Then they weren't wild.

Really wild almonds taste extremely (!) toxic, you have to spit them out as fast as possible.

Löwenherz

Yes, this seems to apply to all wild almonds (except for mutations):

"...not even the most ardent nut lover among us will eat wild almonds; their lousy taste keeps us away, which is fortunate, since just a few dozen of the wild nuts contain enough cyanide to kill us."

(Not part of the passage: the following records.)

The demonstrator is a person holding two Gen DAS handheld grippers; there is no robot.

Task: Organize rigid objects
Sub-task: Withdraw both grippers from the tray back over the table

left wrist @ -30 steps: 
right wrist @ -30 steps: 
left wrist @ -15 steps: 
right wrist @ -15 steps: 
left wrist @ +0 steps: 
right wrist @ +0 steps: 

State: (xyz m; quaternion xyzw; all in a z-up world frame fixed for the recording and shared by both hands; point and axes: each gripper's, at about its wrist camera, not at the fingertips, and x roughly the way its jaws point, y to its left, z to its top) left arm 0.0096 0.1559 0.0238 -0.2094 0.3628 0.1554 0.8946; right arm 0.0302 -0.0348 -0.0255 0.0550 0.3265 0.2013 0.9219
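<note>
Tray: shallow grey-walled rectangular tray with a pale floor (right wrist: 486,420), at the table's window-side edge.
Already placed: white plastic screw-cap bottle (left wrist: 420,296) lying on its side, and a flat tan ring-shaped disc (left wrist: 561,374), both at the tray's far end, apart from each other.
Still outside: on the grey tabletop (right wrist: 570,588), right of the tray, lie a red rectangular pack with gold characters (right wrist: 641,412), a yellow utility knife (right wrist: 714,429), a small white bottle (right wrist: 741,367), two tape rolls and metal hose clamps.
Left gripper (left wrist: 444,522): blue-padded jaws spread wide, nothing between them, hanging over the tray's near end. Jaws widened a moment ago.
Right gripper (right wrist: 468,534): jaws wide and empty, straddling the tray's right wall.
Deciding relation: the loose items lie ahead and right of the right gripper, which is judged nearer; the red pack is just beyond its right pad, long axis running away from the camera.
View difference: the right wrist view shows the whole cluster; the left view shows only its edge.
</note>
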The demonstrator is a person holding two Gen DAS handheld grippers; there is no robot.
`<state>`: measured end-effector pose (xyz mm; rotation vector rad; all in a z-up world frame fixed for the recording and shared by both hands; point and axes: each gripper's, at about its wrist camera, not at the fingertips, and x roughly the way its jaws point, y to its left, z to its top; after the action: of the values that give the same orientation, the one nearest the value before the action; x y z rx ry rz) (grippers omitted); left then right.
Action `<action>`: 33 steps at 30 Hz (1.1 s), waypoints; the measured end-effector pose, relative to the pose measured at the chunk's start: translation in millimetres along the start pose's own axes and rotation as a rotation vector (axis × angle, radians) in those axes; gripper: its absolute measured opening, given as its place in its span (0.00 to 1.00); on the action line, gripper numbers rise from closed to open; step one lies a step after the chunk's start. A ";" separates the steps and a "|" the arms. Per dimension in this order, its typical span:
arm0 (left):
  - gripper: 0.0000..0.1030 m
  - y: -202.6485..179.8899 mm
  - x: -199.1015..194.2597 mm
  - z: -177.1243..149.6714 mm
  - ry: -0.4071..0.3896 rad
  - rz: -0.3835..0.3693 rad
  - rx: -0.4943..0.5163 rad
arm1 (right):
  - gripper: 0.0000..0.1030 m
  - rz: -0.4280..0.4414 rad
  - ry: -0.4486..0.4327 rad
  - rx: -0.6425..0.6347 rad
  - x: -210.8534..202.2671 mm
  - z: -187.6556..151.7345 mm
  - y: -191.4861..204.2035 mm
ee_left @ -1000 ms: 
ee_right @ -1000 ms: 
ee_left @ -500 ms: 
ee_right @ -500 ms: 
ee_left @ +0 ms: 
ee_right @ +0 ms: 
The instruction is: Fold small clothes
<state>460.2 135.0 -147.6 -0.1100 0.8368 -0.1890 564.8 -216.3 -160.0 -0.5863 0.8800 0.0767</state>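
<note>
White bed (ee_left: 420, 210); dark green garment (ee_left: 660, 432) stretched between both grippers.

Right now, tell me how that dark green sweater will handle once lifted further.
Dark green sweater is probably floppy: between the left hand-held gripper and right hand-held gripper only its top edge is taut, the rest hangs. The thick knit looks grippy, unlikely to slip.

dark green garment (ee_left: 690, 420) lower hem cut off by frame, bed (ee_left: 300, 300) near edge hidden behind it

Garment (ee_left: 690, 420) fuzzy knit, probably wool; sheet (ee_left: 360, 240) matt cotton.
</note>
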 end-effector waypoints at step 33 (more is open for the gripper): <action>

http://discovermagazine.com/1994/sep/biologyandmedici422

BTW, this is an interesting article:

"... occasional individual almond trees have a mutation in a single gene that prevents them from synthesizing the bitter- tasting amygdalin. Such trees die out in the wild without leaving any progeny, because birds discover and eat all their seeds. But curious or hungry children of early farmers, nibbling wild plants around them, would also have sampled and noticed those nonbitter almond trees, and the non- bitter almond seeds are the ones ancient farmers would have planted, at first unintentionally in their garbage heaps, and later intentionally, by 3000 B.C., in their orchards."

Quote
Truly wild almonds are called "bitter almonds" (Prunus amygdalus amara). ...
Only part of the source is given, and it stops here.